Although we administered a biological treatment that included eight doses of adalimumab, our patient did not respond to treatment as abdominal pain and lower gastrointestinal bleeding remained. We planned for our patient to have a colectomy at the age of 4 years. At 1 year after surgery, the patient gained weight (2 kg) and her state is stable.

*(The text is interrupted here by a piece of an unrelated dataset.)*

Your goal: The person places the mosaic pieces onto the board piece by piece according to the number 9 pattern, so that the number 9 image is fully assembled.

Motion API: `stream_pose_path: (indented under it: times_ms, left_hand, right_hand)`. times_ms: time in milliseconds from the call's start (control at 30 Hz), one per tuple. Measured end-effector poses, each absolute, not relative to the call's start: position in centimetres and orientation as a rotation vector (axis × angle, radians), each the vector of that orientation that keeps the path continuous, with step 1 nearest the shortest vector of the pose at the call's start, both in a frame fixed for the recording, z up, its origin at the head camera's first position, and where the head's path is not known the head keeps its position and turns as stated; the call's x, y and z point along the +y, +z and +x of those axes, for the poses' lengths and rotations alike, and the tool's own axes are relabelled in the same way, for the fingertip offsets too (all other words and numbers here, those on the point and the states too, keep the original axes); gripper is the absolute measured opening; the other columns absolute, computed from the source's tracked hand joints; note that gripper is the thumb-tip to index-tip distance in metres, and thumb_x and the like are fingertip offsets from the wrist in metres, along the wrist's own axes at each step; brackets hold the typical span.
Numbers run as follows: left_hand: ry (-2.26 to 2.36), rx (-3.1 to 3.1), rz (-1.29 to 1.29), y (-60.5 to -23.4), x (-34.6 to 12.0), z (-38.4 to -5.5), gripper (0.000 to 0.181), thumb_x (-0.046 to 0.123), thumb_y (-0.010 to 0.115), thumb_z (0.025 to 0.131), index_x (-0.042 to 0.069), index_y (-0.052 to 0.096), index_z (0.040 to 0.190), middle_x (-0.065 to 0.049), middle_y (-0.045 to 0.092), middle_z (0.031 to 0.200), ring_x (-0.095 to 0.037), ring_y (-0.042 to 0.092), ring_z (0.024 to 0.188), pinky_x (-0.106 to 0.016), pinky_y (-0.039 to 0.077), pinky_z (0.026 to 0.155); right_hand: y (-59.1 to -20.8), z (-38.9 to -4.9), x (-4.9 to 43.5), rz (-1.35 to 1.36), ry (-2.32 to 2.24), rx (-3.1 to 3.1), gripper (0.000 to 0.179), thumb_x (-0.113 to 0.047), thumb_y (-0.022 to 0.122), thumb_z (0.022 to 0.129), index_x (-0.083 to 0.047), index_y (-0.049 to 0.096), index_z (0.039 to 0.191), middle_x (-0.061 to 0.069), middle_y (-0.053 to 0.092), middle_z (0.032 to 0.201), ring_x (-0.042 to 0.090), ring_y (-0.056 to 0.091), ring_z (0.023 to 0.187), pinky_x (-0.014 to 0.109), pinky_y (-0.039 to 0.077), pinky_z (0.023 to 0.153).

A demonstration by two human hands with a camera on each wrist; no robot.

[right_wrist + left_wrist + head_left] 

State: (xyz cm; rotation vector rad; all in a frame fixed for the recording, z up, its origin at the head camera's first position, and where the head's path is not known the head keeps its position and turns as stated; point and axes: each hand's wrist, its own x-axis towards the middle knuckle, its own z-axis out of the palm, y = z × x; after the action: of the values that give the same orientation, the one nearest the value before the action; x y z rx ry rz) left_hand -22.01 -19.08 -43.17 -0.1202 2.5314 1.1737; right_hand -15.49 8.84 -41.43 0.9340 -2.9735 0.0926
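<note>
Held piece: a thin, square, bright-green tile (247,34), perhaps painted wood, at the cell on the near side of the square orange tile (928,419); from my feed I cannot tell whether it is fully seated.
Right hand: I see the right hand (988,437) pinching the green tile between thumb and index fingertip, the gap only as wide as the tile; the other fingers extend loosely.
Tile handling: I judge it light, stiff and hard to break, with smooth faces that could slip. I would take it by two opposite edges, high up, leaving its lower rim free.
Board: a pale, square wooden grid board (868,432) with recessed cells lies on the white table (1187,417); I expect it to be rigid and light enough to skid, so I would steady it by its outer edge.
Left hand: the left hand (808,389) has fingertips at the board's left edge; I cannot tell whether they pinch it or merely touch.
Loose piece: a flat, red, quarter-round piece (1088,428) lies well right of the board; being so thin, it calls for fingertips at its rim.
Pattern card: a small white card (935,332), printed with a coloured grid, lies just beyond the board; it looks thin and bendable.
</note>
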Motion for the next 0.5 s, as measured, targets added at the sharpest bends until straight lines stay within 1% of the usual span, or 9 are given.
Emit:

A 12-month-old white Syrian male baby with weight of 9.3 kg, height of 72 cm, and head circumference of 44 cm presented with 2-month history of diarrhea with slight pallor and third-degree generalized edema (Fig. 7) since the age of 1 month. Both renal and hepatic examinations were in normal ranges, as well as sweat, immunological, and septic tests. Initial laboratory results, however, showed reduction in albumin of 2.1 g/dl (nl 3.6–5.1 g/dl), total protein of 4.2 g/dl (nl 6.0–8.3 g/dl), fecal calprotectin of 180 µg/mg (nl < 50 µg/mg), and positive WBC in the stool. The esophagogastroscopy was visually normal, but the colonoscopy exhibited colitis with focal ulceration covering many spots from the rectum to ascending colon with cecal sparing (Fig. 8). Several 1-mm biopsies were taken from the ascending colon and transverse colon, besides 2-mm biopsies from the sigmoid colon and the rectum. Microscopic examination revealed an increase in the inflammatory filtrates within the lamina, containing polymorphonuclear cells invading some glands in an attempt to form diverticular abscesses consistent with ulcerative colitis. The therapy included 5-aminosalicylic acid 50 mg/kg/day for 24 weeks and metronidazole 15 mg/kg/day divided into three doses for 10 weeks. In the course of the case, follow-up for the patient was not feasible.